The health market inquiry suggested that members should declare annually if they want to make use of the services of a broker, in which case the scheme will facilitate the payment.
Members who choose not to use a broker should pay a proportionally lower membership fee, the inquiry recommended.
It also recommended that a standardised benefit package be developed for all schemes to address the lack of comparability across options.
The GTC Medical Survey shows that contribution rates for open medical scheme options that offer day-to-day cover through medical savings accounts also vary widely, from R51840 to R202235 (including savings contributions) annually for a family of four.
The monthly contributions for risk benefits only - excluding contributions - vary from R2490 to R14140. Annual amounts available for spending through medical savings accounts range from R3768 to R94000, the survey shows.
It also shows that some options have a second benefit amount for day-to-day medical expenses and the way these operate also varies between schemes, Larkan says.
Hospital plans, which offer only cover for hospital admissions, some major out-of-hospital expenses such as oncology and cover for the prescribed minimum benefits that all schemes must provide, are typically cheaper.
Spoilt for choice
But even in this category, the contribution range is very broad - from R2200 a month for a family of four to more than R12400.

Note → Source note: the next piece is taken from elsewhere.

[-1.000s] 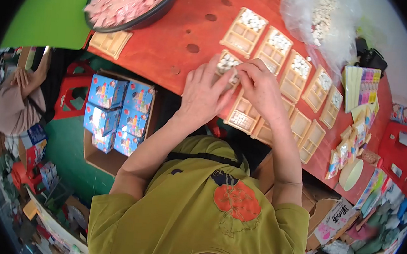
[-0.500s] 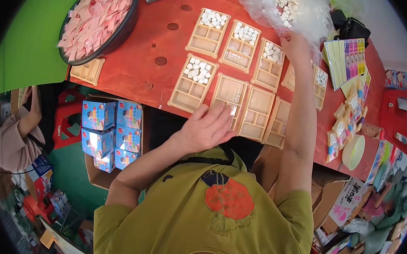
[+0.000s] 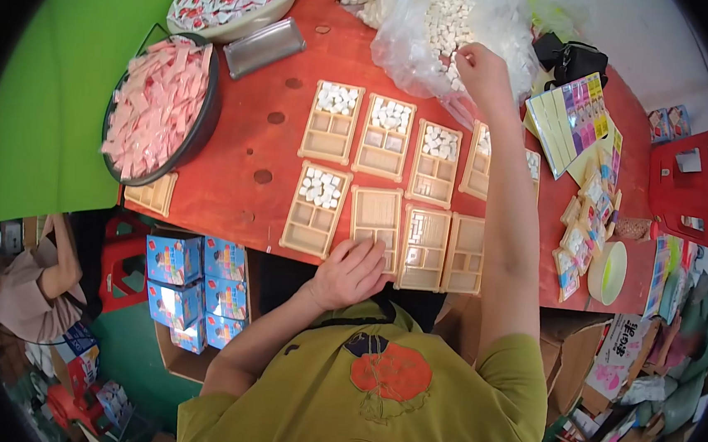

Many entry-level options charge contributions in line with your income, making the differences in contributions on these options even more varied. Members who opt for them need to be aware of benefit exclusions
For example, as a member you may not be aware that the popular Discovery Health KeyCare options, for example, exclude cover for hip, knee, back and neck surgery unless it is required for a fracture, Larkan says.
The health market inquiry noted that the lack of a uniform way of classifying medical scheme options creates confusion. It says the Council for Medical Schemes, brokers, actuaries and administrators all have different ways of classifying options.
Lack of transparency about benefits results in consumers often purchasing an option on the basis of what they can afford without understanding what it covers and with no way to measure the value of what they are receiving.
"Members only really become aware of the details of the products that they purchased - such as the particular medical scheme and benefit option - when they try to claim and usually when the cover is partially paid or not paid at all."